Living with the obnoxious Harold is a nightmare.  He is condescending to Sylvia, and preaches endlessly about the superiority of the way of life in Carshall. He likes the rigid plan of the town, and is proud of his own modern house. The ultra-modern ugly kitchen, which he and his late wife Beth designed for efficiency, has so many electric gadgets that he must lecture and quiz Sylvia on them.  She doesn’t have the faintest idea what he is talking about.

Harold looked at her.  “You’re like Rip Van Winkle, Mother…. Now, we must concentrate on the job in hand.  What do you do with the autotimer?  Think now, Sylvia.”  He’d never used her Christian name; and although it was meant to be some kind of joke, she felt most uncomfortable.  However she must try to play up to him.  Some vague, long forgotten memory of school came back to her:  it spelt ‘catch.’  She would not be caught.

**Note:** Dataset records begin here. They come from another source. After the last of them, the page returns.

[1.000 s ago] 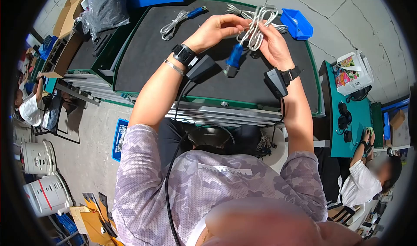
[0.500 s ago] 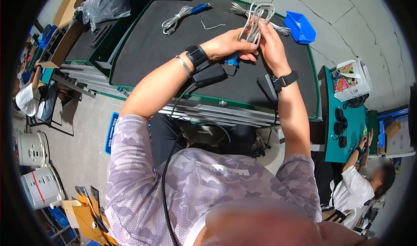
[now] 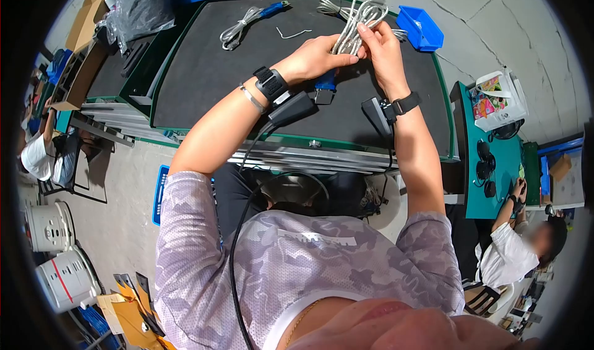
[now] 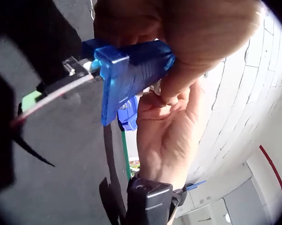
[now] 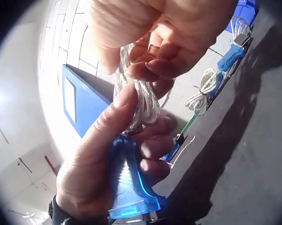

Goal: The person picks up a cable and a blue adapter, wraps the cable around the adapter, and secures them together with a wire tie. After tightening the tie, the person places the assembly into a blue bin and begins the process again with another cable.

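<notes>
A coiled translucent-white cable is held up between both hands over the dark mat. My left hand grips the lower end of the coil, thumb across it. Just below that hand hangs the cable's blue connector, whose translucent hood fills the middle of the left wrist view. My right hand pinches the coil from the other side, thumb laid over the strands. In the right wrist view, its fingers curl at the upper strands, right above the left thumb.
Another bundled cable with a blue plug lies at the mat's back left, near a bent white wire. More white cable lies behind the hands. A blue bin stands at the back right corner. Another person sits at the right.
My left hand has moved in from beside the coil and now grips its lower end. The blue connector, earlier dangling free, now sits under that hand. The bent white wire has come into sight.
</notes>
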Available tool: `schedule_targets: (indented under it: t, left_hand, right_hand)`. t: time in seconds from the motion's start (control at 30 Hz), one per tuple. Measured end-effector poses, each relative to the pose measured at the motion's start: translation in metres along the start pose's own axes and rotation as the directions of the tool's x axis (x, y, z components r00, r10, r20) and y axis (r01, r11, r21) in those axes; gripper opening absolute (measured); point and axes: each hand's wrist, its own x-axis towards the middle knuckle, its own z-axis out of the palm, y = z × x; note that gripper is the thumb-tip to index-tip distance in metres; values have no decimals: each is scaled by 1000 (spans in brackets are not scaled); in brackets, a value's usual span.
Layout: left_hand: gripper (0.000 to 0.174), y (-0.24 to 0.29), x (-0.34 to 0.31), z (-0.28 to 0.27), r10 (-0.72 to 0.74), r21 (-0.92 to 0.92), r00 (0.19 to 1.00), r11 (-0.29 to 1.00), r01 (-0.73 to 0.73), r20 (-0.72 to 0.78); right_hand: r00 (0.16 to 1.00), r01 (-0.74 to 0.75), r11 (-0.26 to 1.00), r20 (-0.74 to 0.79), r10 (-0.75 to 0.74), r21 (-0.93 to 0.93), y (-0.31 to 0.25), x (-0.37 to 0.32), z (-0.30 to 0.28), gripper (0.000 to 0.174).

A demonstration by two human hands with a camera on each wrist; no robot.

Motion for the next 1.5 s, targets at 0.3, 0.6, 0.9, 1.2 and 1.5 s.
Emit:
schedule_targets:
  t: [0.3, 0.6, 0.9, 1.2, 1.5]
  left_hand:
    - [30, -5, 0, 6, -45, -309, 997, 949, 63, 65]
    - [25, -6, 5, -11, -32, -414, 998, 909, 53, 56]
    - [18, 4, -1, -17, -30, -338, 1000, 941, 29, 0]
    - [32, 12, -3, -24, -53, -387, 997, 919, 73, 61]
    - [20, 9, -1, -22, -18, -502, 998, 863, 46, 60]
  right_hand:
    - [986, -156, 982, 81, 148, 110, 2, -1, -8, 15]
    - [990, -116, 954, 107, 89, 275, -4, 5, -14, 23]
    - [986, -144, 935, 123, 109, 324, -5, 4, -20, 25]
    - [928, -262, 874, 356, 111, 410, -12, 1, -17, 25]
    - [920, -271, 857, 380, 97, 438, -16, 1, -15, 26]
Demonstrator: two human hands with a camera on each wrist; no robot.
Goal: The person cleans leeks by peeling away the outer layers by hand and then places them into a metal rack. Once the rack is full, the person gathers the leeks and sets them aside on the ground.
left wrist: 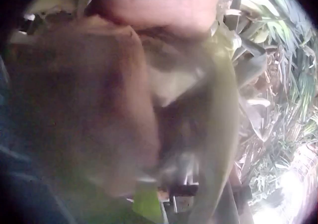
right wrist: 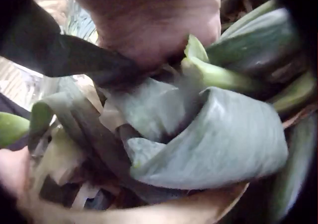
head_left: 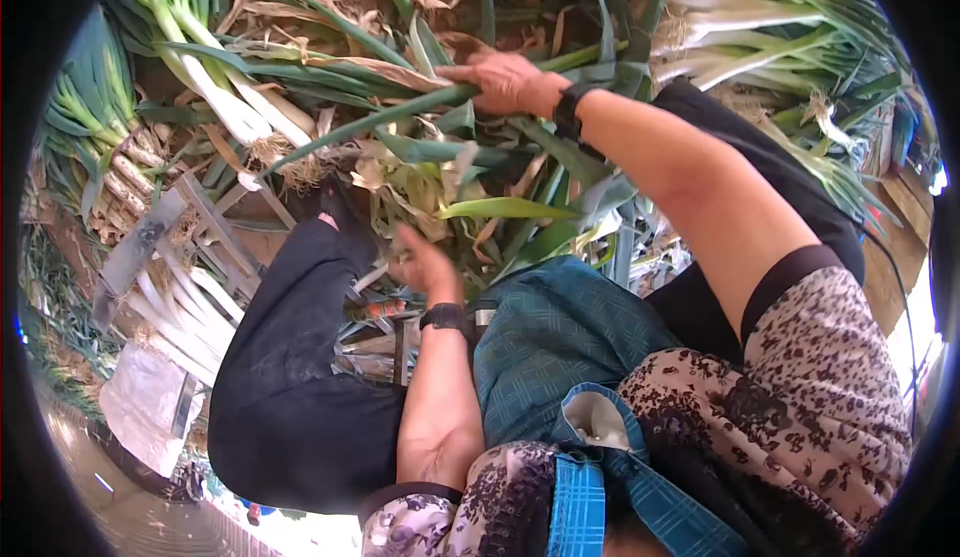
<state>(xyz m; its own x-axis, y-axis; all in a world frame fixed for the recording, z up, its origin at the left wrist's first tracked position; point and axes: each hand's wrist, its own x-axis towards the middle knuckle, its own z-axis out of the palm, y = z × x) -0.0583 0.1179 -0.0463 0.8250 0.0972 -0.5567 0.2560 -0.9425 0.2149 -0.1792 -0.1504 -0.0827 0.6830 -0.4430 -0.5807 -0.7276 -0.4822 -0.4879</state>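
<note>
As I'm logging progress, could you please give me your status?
Right hand gripping long green leaf. Left hand blurred, near dry leaves. Loose leaves heaped between hands.

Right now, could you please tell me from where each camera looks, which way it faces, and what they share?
Head: on the person's head, facing forward and down at leaves; left hand, right hand, arms, sleeves and legs show.
Left wrist: on that wrist, facing the left hand's work; part of this hand shows at the top, much is blurred.
Right wrist: on that wrist, facing leaves at the right hand, whose near part shows at the top.
Shared: head and right wrist both show the right hand and leaves.
</note>
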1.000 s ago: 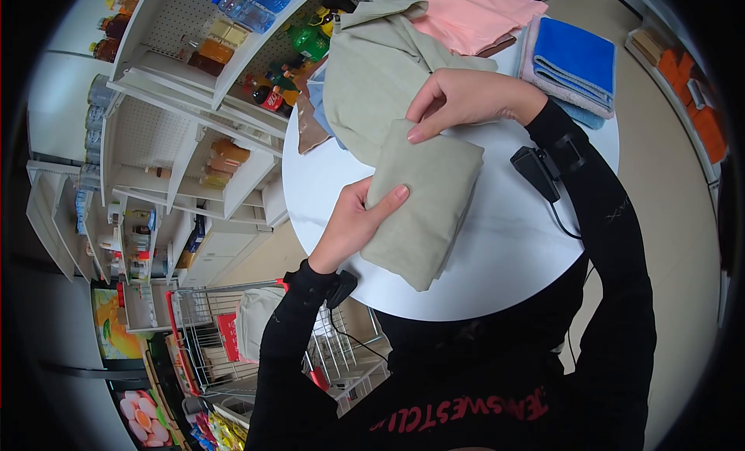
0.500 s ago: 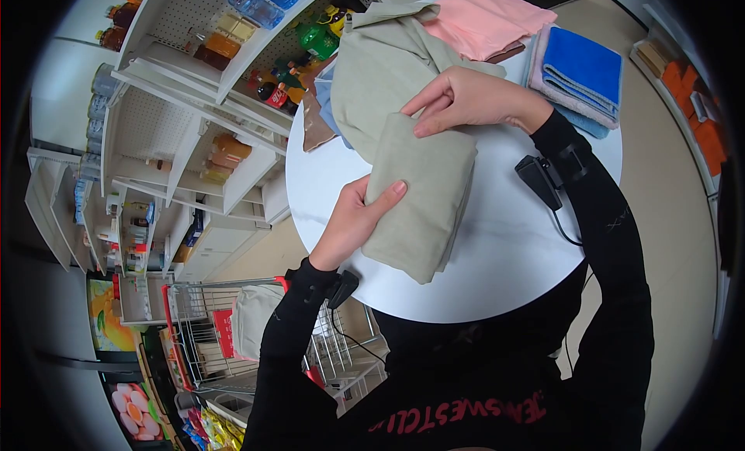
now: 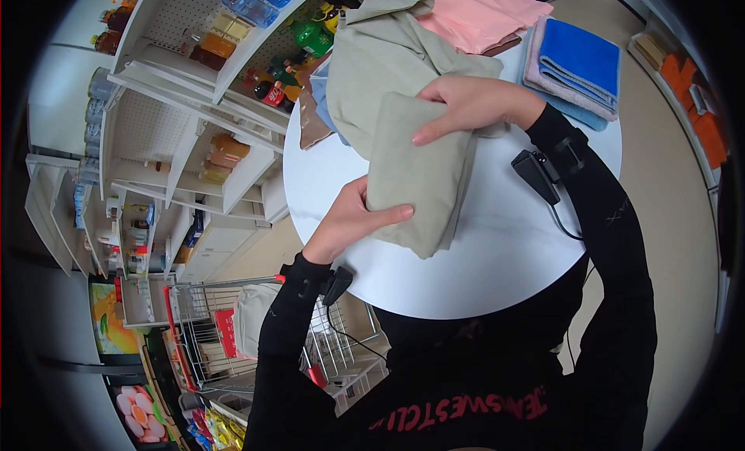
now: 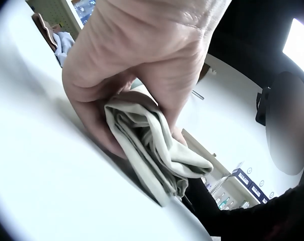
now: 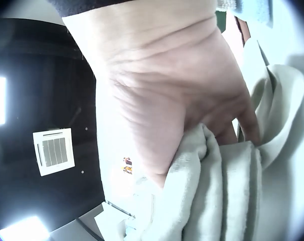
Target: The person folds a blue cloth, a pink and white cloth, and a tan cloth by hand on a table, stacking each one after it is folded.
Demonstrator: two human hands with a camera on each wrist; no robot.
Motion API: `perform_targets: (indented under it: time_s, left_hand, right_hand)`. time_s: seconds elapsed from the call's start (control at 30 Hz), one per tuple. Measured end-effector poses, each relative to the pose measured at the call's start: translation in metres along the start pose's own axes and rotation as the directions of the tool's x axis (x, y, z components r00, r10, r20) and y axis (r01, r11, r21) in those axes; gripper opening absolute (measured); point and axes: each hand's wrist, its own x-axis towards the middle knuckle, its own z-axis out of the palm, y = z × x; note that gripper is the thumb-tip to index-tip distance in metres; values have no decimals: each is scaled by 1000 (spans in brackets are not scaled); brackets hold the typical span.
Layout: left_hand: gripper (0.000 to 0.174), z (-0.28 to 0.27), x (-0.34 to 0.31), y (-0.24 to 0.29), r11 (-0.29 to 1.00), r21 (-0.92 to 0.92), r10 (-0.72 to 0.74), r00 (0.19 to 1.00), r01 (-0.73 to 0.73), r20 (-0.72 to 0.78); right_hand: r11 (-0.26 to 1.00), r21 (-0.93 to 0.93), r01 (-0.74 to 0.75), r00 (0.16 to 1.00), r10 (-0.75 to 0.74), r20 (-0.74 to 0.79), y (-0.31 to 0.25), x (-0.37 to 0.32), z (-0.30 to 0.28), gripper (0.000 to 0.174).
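A sage-green cloth (image 3: pixel 419 175), folded in several layers, lies over the round white table. The left hand (image 3: pixel 349 222) grips its left edge, thumb on top; in the left wrist view that hand (image 4: pixel 137 60) has its fingers under the layers (image 4: pixel 147 145). At the far right corner the right hand (image 3: pixel 473 109) pinches the fold, thumb on top. The right wrist view has the right hand (image 5: pixel 172 95) around the stacked layers (image 5: pixel 212 186), fingers partly hidden behind them. Beyond the folded part spreads a looser sage-green cloth (image 3: pixel 372 71); whether the two are joined cannot be told.
On the white table (image 3: pixel 512 257) are a pink cloth (image 3: pixel 481 16), a stack with a blue towel (image 3: pixel 578 59) at the far right, and a brown cloth (image 3: pixel 312 121) at the left. Shelves with bottles (image 3: pixel 272 92) stand left; a shopping cart (image 3: pixel 206 327) is lower left.
The folded cloth has shifted slightly away from the body, its near end now farther from the table's edge. The right hand has moved from pinching the far edge to gripping deeper around the corner.
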Motion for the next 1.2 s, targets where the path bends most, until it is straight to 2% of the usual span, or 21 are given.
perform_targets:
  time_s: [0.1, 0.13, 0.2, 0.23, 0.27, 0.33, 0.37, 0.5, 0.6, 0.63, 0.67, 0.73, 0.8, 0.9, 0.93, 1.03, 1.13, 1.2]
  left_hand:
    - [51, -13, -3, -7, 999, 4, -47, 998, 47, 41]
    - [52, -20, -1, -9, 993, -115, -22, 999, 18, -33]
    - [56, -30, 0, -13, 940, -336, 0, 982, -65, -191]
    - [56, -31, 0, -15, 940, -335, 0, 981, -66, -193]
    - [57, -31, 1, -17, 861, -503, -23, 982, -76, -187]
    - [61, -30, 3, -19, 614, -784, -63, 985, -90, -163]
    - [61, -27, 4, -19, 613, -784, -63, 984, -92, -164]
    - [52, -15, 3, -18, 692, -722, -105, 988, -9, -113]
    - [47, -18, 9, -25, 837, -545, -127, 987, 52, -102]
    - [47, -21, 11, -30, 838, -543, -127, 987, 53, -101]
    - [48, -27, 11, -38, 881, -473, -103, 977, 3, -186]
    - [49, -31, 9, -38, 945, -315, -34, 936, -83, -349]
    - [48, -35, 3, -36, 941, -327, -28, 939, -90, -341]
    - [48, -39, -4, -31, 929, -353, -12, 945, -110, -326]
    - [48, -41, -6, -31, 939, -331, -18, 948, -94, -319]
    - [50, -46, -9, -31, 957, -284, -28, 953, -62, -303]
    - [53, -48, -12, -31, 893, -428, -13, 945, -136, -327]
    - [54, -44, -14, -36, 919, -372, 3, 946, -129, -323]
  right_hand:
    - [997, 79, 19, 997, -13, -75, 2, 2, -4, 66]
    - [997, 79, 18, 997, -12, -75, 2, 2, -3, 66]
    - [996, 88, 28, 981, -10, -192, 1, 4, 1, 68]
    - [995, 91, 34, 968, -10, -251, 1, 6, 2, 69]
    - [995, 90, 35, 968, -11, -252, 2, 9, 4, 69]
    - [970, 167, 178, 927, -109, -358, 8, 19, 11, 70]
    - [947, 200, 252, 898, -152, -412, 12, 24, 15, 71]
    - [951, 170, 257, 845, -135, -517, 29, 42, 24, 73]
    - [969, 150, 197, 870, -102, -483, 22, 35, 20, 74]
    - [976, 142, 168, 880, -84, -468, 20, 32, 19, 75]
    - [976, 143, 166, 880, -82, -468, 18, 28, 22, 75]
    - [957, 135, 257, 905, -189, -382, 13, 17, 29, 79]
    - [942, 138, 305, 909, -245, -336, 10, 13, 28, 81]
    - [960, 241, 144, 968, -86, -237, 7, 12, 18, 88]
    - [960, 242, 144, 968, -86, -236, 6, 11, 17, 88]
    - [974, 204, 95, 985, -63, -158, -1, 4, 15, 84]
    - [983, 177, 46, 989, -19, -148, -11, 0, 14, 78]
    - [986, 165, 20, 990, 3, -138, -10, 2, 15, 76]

Sylvia wants to stay home and read and watch TV, but he thinks she should keep busy, so gets his friends to give her work as a volunteer secretary for a save-the-meadow campaign. (And the meadow is ugly! but Harold is obsessed with the preservation).  Sylvia is exhausted by the job, and then her pleasure in historical novels is ruined because her pseudo-employer mocks her for reading them. (And so Sylvia turns to the genre true crime.)

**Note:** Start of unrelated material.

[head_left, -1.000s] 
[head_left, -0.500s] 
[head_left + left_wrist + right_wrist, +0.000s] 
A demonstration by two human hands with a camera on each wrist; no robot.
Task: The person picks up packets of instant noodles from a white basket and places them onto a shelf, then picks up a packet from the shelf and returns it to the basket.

While Sylvia is trying to read, Harold becomes increasingly obsessed with the meadow, and his children fall apart with problems he doesn’t notice.  His son, Ray, a charming gay man, is terrified of being outed in Carshall (Sylvia doesn’t know anything about homosexuality, but she is completely on her grandson’s side).  Long-haired Mark is a CND supporter whose radical causes annoy Harold:  why can’t Mark just save the meadow?  And Judy, a snobbish teenager, spends most of her time with horse-owing “county” people, though she really wants Harold’s attention.

Sylvia loves her grandchildren, but this modern family is not enough for her. And so she begins a series of long walks.  It very hard to get out of Carshall:  all the trails are carefully designed to lead back there.  And so freedom for Syliva is about escaping from the New Town.   She finds the one trail that leads to the country, and a friendship with outsiders, a farmer’s American wife and her daughter,  help her get her identity back.  But while Sylvia is enjoying herself, the whole family is falling apart.

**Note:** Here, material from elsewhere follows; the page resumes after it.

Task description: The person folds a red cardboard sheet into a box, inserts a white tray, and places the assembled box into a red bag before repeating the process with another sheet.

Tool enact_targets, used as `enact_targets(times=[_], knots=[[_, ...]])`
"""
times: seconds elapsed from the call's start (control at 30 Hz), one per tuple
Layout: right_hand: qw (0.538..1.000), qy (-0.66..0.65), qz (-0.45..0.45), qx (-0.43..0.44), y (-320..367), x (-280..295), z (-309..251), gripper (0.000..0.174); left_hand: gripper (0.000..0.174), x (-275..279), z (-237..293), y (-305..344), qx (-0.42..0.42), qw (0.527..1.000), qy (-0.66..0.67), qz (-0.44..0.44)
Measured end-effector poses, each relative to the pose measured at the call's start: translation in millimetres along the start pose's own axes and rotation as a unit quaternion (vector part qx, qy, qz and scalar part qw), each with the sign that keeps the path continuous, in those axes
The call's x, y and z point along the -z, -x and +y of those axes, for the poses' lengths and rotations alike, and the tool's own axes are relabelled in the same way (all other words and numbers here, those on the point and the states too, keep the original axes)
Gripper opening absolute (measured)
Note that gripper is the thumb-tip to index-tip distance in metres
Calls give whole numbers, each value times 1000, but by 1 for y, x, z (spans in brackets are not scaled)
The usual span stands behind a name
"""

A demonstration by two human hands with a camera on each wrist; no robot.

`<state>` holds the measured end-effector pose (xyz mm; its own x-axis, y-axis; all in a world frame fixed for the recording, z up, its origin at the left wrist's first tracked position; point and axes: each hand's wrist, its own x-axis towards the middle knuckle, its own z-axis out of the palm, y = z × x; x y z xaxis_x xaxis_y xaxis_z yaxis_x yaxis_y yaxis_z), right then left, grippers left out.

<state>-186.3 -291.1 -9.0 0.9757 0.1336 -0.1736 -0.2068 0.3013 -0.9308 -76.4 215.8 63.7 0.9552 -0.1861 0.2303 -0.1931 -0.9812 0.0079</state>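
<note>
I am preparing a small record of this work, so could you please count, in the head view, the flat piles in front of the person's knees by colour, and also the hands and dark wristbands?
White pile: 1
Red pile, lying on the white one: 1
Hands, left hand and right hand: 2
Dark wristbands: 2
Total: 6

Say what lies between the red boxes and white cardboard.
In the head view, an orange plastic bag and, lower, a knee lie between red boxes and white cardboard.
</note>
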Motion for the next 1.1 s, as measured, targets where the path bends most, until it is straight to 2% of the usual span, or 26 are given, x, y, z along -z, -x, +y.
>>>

Wilson’s satire of Harold is so effective that I was surprised and disappointed to be told at the end that he is having a breakdown.  Breakdown or no, he is odious, as are most of his friends in town. Wilson doesn’t make him more likable, but we are supposed to see him as a more realistic character, I suppose.   But I really felt that Harold was characteristic of the New Town, and now I have to like him?  Isn’t this a satire of the New Town?  I need an introduction in an American edtiion.

Wilson’s style is lively and satiric, and the book is very entertaining!  I raced through this. And yet I needed one or two notes…

Margaret Drabble wrote a biography of Wilson, and I would love to read it.   A few years ago I read and very much enjoyed Wilson’s novel, The Middle Age of Eliot.  I wrote here, “This fast-paced, intelligent novel, published in 1958 and winner of the James Tait Black Memorial Prize, is often elegantly-written, and misses being a classic by a hair.”  Anglo-Saxon Attitudes is also in print, published by NYRB.  Any recommendations of other books by Wilson?

Mirabile Does Middlebrow: Angus Wilson’s The Middle Age of Mrs. Eliot

penguin middle age of Mrs. Eliot wilsonZ4_BK_0127I don’t like to be classical when there’s a turkey in the oven.

And so I read middlebrow novels on Thanksgiving.

One year it was Edna Ferber’s Giant, a bold novel about an intellectual Southern woman who marries a rich Texas rancher. (Ferber won the Pulitzer for her masterpiece, So Big.)  On another, it was Jacqueline’s Susann’s page-turner, Valley of the Dolls, the story of three friends in New York who succeed as a model, a singer-actress, and actress, but two tragically turn to drugs.

Not everyone would agree that Angus Wilson’s The Middle Age of Mrs. Eliot is middlebrow.  Indeed, he is a much more literary writer than either Ferber or Susann. This fast-paced, intelligent novel, published in 1958 and winner of the James Tait Black Memorial Prize, is often elegantly-written, and misses being a classic by a hair.  But the characterization is sometimes unbelievable, the writing seems dated, and there is a hint of misogyny in Wilson’s portrait of Mrs. Eliot.  He also chronicles the middle age of her much less interesting homosexual brother, David.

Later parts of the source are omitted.